■ Requirement
In the listing that follows, count the lines holding the word "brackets" and report only that number.

■ Input data

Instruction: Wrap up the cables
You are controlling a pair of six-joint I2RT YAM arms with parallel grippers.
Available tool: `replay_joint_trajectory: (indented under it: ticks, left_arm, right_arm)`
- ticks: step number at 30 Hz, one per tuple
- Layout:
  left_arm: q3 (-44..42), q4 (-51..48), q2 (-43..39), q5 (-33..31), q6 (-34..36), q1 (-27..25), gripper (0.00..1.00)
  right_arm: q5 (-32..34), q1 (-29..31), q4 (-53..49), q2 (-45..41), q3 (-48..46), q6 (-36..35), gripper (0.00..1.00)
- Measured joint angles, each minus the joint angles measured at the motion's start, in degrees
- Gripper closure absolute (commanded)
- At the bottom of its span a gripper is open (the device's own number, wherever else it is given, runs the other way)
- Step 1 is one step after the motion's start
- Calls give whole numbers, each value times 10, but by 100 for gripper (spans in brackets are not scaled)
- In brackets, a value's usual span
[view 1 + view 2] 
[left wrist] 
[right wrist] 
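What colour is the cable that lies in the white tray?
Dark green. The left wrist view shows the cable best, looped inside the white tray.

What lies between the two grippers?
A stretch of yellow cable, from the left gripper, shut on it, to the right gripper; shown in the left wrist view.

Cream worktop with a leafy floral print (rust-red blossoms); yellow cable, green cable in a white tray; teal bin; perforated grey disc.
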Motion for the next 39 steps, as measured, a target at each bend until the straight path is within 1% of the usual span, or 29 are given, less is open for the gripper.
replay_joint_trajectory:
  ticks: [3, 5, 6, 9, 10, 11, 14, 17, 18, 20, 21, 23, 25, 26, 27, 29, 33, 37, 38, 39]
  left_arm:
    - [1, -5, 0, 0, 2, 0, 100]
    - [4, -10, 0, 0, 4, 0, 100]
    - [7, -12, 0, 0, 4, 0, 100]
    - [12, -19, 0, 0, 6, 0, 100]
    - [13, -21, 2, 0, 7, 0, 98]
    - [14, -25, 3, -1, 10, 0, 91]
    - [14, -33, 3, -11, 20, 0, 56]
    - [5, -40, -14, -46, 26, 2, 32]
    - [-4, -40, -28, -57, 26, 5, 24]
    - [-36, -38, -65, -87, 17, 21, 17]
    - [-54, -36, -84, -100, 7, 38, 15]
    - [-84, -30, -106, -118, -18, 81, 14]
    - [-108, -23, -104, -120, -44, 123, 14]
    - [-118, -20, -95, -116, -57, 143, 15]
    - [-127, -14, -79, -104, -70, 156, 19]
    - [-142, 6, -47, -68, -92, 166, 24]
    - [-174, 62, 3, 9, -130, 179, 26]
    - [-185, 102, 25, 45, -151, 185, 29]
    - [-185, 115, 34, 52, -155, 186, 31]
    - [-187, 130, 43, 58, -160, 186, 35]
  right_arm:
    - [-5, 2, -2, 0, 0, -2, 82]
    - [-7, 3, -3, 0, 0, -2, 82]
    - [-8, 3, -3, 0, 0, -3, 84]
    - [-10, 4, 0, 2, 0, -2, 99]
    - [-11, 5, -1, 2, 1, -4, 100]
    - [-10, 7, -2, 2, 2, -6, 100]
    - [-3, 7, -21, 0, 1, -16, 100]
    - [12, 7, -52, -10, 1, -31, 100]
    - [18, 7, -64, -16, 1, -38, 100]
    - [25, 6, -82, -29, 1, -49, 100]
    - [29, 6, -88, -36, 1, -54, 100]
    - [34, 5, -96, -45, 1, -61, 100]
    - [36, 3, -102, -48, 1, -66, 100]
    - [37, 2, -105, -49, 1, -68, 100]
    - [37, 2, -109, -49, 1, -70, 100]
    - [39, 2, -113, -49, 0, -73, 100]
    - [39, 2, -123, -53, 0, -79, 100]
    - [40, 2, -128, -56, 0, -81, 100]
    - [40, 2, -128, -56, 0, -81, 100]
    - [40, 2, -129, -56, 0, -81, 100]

■ Written response
2